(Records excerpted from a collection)
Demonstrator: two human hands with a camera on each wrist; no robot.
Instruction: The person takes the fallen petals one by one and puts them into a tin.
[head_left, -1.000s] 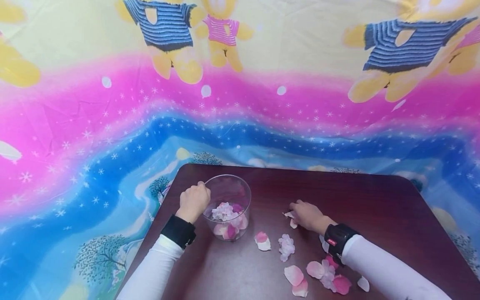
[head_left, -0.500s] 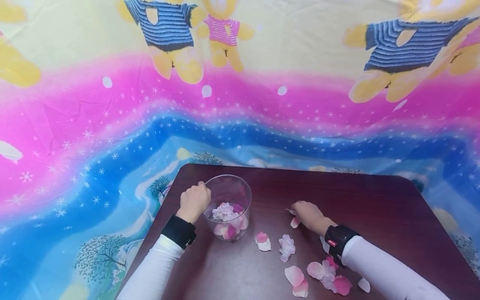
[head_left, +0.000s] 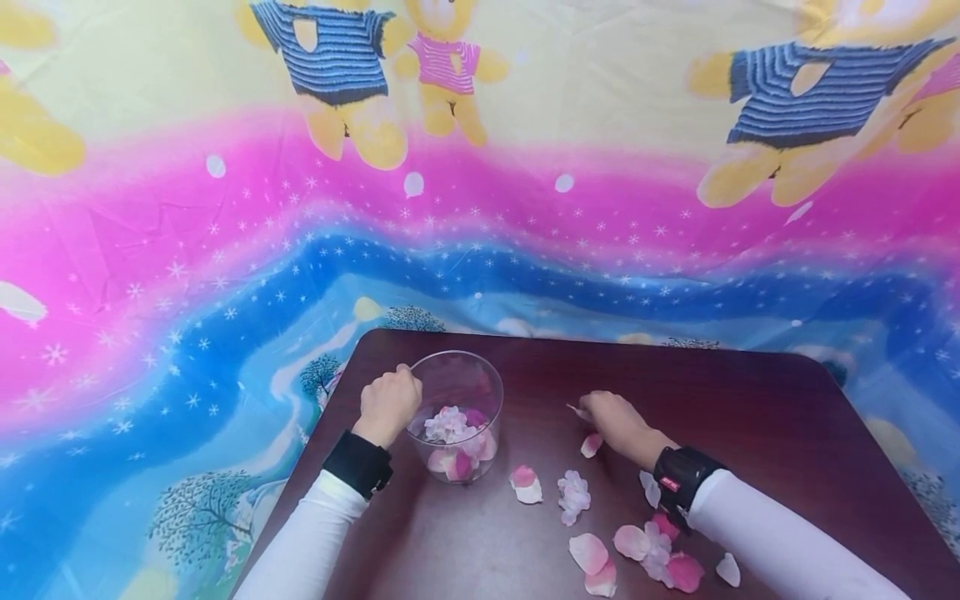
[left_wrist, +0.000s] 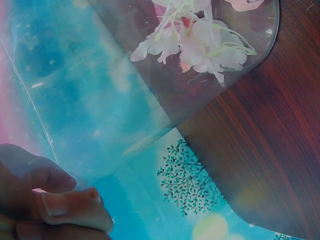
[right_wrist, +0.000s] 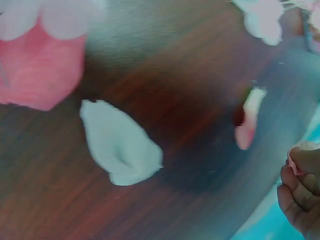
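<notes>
My left hand [head_left: 391,402] grips the upper rim of a clear round bowl [head_left: 500,396] on the table's left side. Inside lie white flower clusters [head_left: 448,423] and pink petals [head_left: 462,463]. In the left wrist view, the curled fingers [left_wrist: 65,206] are at the bowl's edge. Right of the bowl, my right hand [head_left: 617,422] pinches a pale petal [head_left: 577,412] between thumb and fingertips, close over the table. A pink-and-white petal [head_left: 591,445] lies just below that hand. The right wrist view has the pinching fingers [right_wrist: 292,192] at its right edge.
On the dark wooden table [head_left: 720,400] lie a pale flower cluster [head_left: 574,497], a two-tone petal [head_left: 526,485], a pink petal pair [head_left: 588,553], a mixed pile [head_left: 657,554] and a white petal [head_left: 727,570]. A printed cloth [head_left: 480,250] hangs behind.
The right hand has risen slightly with a pale petal in its fingers, away from the pink-and-white petal left on the table. The left hand and bowl have stayed put.
</notes>
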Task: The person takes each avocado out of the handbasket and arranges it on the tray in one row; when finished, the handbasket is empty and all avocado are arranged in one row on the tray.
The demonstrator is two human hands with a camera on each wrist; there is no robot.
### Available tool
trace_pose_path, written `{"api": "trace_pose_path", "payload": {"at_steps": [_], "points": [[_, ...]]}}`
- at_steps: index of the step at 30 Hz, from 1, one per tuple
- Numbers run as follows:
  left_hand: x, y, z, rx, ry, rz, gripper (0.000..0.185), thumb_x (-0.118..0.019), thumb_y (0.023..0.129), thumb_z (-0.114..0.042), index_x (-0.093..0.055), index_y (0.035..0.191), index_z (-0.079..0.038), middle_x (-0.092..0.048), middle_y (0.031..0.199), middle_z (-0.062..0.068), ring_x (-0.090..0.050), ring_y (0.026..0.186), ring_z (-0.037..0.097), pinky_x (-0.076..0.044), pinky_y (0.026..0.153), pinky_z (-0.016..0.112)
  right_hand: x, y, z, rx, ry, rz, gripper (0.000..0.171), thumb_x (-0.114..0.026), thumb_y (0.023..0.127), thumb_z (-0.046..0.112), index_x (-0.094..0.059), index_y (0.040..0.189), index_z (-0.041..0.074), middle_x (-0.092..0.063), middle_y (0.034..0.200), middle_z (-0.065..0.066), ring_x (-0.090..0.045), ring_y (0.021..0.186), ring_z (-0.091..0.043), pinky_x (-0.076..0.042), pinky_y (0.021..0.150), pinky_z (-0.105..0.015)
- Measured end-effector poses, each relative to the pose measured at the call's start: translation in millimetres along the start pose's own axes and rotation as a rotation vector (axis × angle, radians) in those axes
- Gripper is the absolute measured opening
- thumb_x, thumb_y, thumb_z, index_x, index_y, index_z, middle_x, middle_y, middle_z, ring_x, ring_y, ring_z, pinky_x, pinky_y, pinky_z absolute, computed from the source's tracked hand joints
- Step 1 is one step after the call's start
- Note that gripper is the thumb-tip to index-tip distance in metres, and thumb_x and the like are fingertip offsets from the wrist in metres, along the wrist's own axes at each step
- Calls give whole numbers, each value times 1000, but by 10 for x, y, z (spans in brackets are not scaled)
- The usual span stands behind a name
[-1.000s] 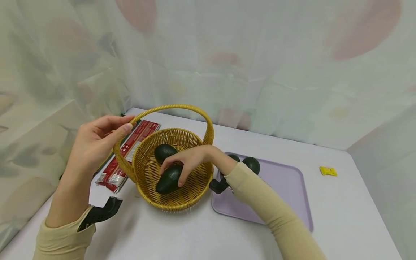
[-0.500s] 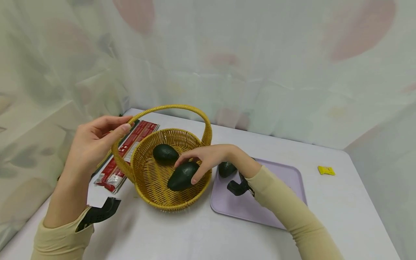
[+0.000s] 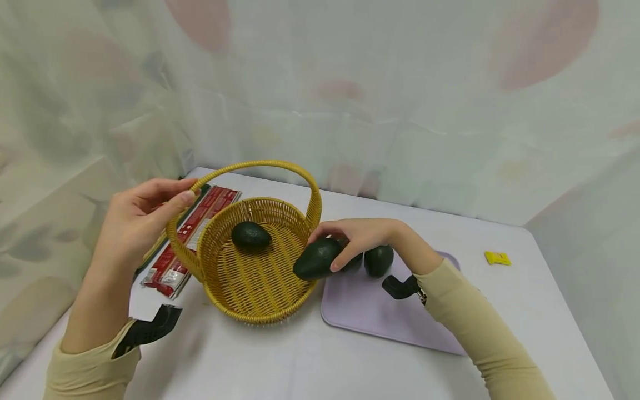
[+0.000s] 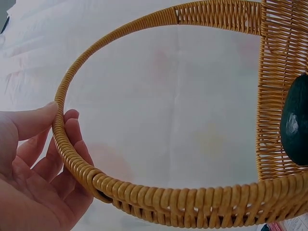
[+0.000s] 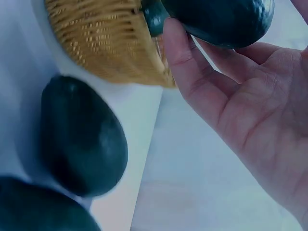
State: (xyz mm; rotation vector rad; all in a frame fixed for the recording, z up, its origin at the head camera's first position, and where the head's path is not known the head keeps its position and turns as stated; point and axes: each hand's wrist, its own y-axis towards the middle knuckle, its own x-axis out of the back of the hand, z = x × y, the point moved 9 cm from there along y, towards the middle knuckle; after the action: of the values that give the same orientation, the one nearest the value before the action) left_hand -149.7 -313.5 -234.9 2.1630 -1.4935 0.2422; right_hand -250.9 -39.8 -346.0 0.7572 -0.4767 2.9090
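Observation:
A yellow wicker basket (image 3: 260,314) stands on the white table, and my left hand (image 3: 181,193) holds its arched handle (image 3: 260,165) on the left side. In the left wrist view the thumb and fingers of my left hand (image 4: 62,126) pinch the woven handle (image 4: 120,192). One dark green avocado (image 3: 251,235) lies in the basket. My right hand (image 3: 327,247) grips a second avocado (image 3: 310,264) in the air over the basket's right rim. Two more avocados (image 3: 378,260) sit on a lilac tray (image 3: 390,316) just right of the basket. The right wrist view shows the held avocado (image 5: 216,19) against my fingers (image 5: 187,67).
A red and white packet (image 3: 190,233) lies left of the basket, partly behind it. A small yellow object (image 3: 497,258) sits near the table's far right. A pale curtain closes off the back and the left side.
My right hand has lifted the avocado off the basket floor and carried it right, over the rim toward the tray. My left hand has stayed on the handle.

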Motion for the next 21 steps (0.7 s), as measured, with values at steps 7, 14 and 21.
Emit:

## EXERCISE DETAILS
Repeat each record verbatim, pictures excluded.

## ANSWER BELOW
Demonstrator: two human hands with a camera on each wrist; no robot.
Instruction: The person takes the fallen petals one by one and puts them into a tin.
[head_left, -1.000s] 
[head_left, -0.500s] 
[head_left, +0.000s] 
[left_wrist, +0.000s] 
[right_wrist, +0.000s] 
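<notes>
My left hand [head_left: 391,402] grips the upper rim of a clear round bowl [head_left: 500,396] on the table's left side. Inside lie white flower clusters [head_left: 448,423] and pink petals [head_left: 462,463]. In the left wrist view, the curled fingers [left_wrist: 65,206] are at the bowl's edge. Right of the bowl, my right hand [head_left: 617,422] pinches a pale petal [head_left: 577,412] between thumb and fingertips, close over the table. A pink-and-white petal [head_left: 591,445] lies just below that hand. The right wrist view has the pinching fingers [right_wrist: 292,192] at its right edge.
On the dark wooden table [head_left: 720,400] lie a pale flower cluster [head_left: 574,497], a two-tone petal [head_left: 526,485], a pink petal pair [head_left: 588,553], a mixed pile [head_left: 657,554] and a white petal [head_left: 727,570]. A printed cloth [head_left: 480,250] hangs behind.
The right hand has risen slightly with a pale petal in its fingers, away from the pink-and-white petal left on the table. The left hand and bowl have stayed put.
</notes>
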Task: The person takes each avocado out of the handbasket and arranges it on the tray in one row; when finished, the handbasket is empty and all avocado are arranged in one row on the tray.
The demonstrator is two human hands with a camera on each wrist; there is no robot.
### Available tool
trace_pose_path, written `{"api": "trace_pose_path", "payload": {"at_steps": [_], "points": [[_, ...]]}}`
- at_steps: index of the step at 30 Hz, from 1, one per tuple
- Numbers run as follows:
  left_hand: x, y, z, rx, ry, rz, gripper (0.000..0.185), thumb_x (-0.118..0.019), thumb_y (0.023..0.129), thumb_z (-0.114..0.042), index_x (-0.093..0.055), index_y (0.035..0.191), index_z (-0.079..0.038), middle_x (-0.092..0.048), middle_y (0.031..0.199), middle_z (-0.062..0.068), ring_x (-0.090..0.050), ring_y (0.026..0.186), ring_z (-0.037..0.097), pinky_x (-0.076..0.044), pinky_y (0.026..0.153), pinky_z (-0.016..0.112)
  right_hand: x, y, z, rx, ry, rz, gripper (0.000..0.171), thumb_x (-0.114..0.026), thumb_y (0.023..0.127), thumb_z (-0.046..0.112), index_x (-0.094..0.059), index_y (0.040..0.189), index_z (-0.041..0.074), middle_x (-0.092..0.063), middle_y (0.034..0.200), middle_z (-0.065..0.066), ring_x (-0.090..0.045), ring_y (0.021..0.186), ring_z (-0.091..0.043), pinky_x (-0.076..0.042), pinky_y (0.021..0.150), pinky_z (-0.105..0.015)
- Measured end-effector poses, each relative to the pose measured at the call's start: translation in millimetres along the start pose's own axes and rotation as a rotation vector (axis × angle, radians) in those axes
- Gripper is the absolute measured opening
- thumb_x, thumb_y, thumb_z, index_x, index_y, index_z, middle_x, middle_y, middle_z, ring_x, ring_y, ring_z, pinky_x, pinky_y, pinky_z absolute, computed from the source's tracked hand joints
- Step 1 is one step after the call's start
- Note that gripper is the thumb-tip to index-tip distance in metres, and thumb_x and the like are fingertip offsets from the wrist in metres, along the wrist's own axes at each step
- Calls give whole numbers, each value times 1000, but by 10 for x, y, z (spans in brackets are not scaled)
- The usual span stands behind a name
[-1.000s] 
[-0.500s] 
[+0.000s] 
[+0.000s] 
[+0.000s] 
State: (xyz mm; rotation vector rad; all in a frame fixed for the recording, z up, its origin at the head camera's first position, and where the head's path is not known the head keeps its position and turns as stated; point and axes: each hand's wrist, its own y-axis towards the middle knuckle, its own x-axis out of the back of the hand, z = x × y, the point moved 9 cm from there along y, towards the middle knuckle; after the action: of the values that give the same orientation, the one nearest the value before the action) left_hand -149.7 -313.5 -234.9 2.1630 -1.4935 0.2422; right_hand -250.9 -39.8 -346.0 0.7572 -0.4767 2.9090
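Observation:
A yellow wicker basket (image 3: 260,314) stands on the white table, and my left hand (image 3: 181,193) holds its arched handle (image 3: 260,165) on the left side. In the left wrist view the thumb and fingers of my left hand (image 4: 62,126) pinch the woven handle (image 4: 120,192). One dark green avocado (image 3: 251,235) lies in the basket. My right hand (image 3: 327,247) grips a second avocado (image 3: 310,264) in the air over the basket's right rim. Two more avocados (image 3: 378,260) sit on a lilac tray (image 3: 390,316) just right of the basket. The right wrist view shows the held avocado (image 5: 216,19) against my fingers (image 5: 187,67).
A red and white packet (image 3: 190,233) lies left of the basket, partly behind it. A small yellow object (image 3: 497,258) sits near the table's far right. A pale curtain closes off the back and the left side.
My right hand has lifted the avocado off the basket floor and carried it right, over the rim toward the tray. My left hand has stayed on the handle.
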
Motion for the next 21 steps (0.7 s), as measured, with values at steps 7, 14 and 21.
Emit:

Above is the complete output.